## Exercise details:
Return the whole listing, keeping every character the same.

■ ■ ■ ■

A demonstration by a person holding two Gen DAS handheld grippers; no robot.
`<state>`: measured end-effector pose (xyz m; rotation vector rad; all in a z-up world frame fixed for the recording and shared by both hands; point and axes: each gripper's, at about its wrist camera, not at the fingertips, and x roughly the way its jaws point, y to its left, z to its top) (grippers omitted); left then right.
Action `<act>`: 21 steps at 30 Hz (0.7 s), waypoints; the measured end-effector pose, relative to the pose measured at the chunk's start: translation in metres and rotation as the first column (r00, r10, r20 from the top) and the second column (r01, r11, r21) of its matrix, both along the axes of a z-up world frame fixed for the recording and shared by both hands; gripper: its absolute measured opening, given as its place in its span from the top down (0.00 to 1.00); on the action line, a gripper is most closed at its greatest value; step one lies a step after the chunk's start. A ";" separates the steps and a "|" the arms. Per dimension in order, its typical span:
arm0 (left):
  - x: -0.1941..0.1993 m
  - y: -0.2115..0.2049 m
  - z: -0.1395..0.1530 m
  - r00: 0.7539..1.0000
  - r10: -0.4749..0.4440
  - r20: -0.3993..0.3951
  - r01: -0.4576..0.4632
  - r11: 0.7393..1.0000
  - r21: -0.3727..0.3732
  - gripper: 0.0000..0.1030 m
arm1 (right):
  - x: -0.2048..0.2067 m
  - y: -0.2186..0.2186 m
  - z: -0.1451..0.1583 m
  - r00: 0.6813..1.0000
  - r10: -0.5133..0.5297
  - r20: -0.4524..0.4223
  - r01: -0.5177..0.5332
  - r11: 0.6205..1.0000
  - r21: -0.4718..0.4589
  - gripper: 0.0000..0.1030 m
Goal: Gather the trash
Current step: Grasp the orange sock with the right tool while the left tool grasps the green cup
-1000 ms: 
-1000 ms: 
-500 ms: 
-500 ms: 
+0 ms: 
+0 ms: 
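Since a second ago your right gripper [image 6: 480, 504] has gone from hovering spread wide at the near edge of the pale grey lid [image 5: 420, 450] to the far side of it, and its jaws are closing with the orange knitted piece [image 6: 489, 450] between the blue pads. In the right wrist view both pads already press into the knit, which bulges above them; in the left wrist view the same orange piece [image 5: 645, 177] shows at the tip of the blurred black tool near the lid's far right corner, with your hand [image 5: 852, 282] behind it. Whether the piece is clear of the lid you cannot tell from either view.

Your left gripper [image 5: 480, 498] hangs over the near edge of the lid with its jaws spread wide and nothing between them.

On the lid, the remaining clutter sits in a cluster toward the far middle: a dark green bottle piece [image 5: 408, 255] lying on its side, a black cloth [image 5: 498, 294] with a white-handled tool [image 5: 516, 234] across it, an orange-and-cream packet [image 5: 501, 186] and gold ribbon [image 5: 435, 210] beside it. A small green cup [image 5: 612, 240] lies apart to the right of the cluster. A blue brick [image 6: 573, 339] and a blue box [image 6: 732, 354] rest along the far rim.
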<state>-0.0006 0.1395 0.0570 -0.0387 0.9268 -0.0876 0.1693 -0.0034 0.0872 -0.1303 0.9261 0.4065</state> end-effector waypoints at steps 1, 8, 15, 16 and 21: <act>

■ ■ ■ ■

## Output of the exercise:
A demonstration by a person holding two Gen DAS handheld grippers; no robot.
`<state>`: measured end-effector pose (xyz m; rotation vector rad; all in a z-up world frame fixed for the recording and shared by both hands; point and axes: each gripper's, at about its wrist camera, not at the fingertips, and x roughly the way its jaws point, y to its left, z to its top) (grippers omitted); left then right.
Action `<act>`: 21 steps at 30 Hz (0.7 s), waypoints; the measured end-effector pose, relative to the pose measured at the chunk's start: translation in metres and rotation as the first column (r00, r10, r20 from the top) and the second column (r01, r11, r21) of its matrix, both along the axes of a z-up world frame fixed for the recording and shared by both hands; gripper: its absolute measured opening, given as its place in its span from the top down (0.00 to 1.00); on the action line, a gripper is most closed at its greatest value; step one lies a step after the chunk's start. A ";" separates the steps and a "|" the arms. Per dimension in order, its typical span:
arm0 (left):
  - x: -0.1941..0.1993 m
  - y: -0.2115..0.2049 m
  - z: -0.1395..0.1530 m
  - r00: 0.7539..1.0000
  - r10: -0.4749..0.4440
  - r20: -0.3993..0.3951
  - r01: -0.4576..0.4632
  - r11: 0.7393..1.0000
  - r21: -0.3727..0.3732
  - gripper: 0.0000..0.1030 m
arm1 (right):
  - x: -0.2048..0.2067 m
  - y: -0.2186..0.2186 m
  - z: -0.1451..0.1583 m
  - r00: 0.6813..1.0000
  - r10: -0.5133..0.5297
  - r20: -0.4524..0.4223
  - r01: -0.5177..0.5332
  - r11: 0.6205..1.0000
  - r21: -0.4718..0.4589
  - gripper: 0.0000..0.1030 m
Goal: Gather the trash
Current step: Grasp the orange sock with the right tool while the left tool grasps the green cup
-1000 ms: 
-1000 ms: 
-500 ms: 
-500 ms: 
+0 ms: 
+0 ms: 
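Since a second ago your right gripper [image 6: 480, 504] has gone from hovering spread wide at the near edge of the pale grey lid [image 5: 420, 450] to the far side of it, and its jaws are closing with the orange knitted piece [image 6: 489, 450] between the blue pads. In the right wrist view both pads already press into the knit, which bulges above them; in the left wrist view the same orange piece [image 5: 645, 177] shows at the tip of the blurred black tool near the lid's far right corner, with your hand [image 5: 852, 282] behind it. Whether the piece is clear of the lid you cannot tell from either view.

Your left gripper [image 5: 480, 498] hangs over the near edge of the lid with its jaws spread wide and nothing between them.

On the lid, the remaining clutter sits in a cluster toward the far middle: a dark green bottle piece [image 5: 408, 255] lying on its side, a black cloth [image 5: 498, 294] with a white-handled tool [image 5: 516, 234] across it, an orange-and-cream packet [image 5: 501, 186] and gold ribbon [image 5: 435, 210] beside it. A small green cup [image 5: 612, 240] lies apart to the right of the cluster. A blue brick [image 6: 573, 339] and a blue box [image 6: 732, 354] rest along the far rim.
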<state>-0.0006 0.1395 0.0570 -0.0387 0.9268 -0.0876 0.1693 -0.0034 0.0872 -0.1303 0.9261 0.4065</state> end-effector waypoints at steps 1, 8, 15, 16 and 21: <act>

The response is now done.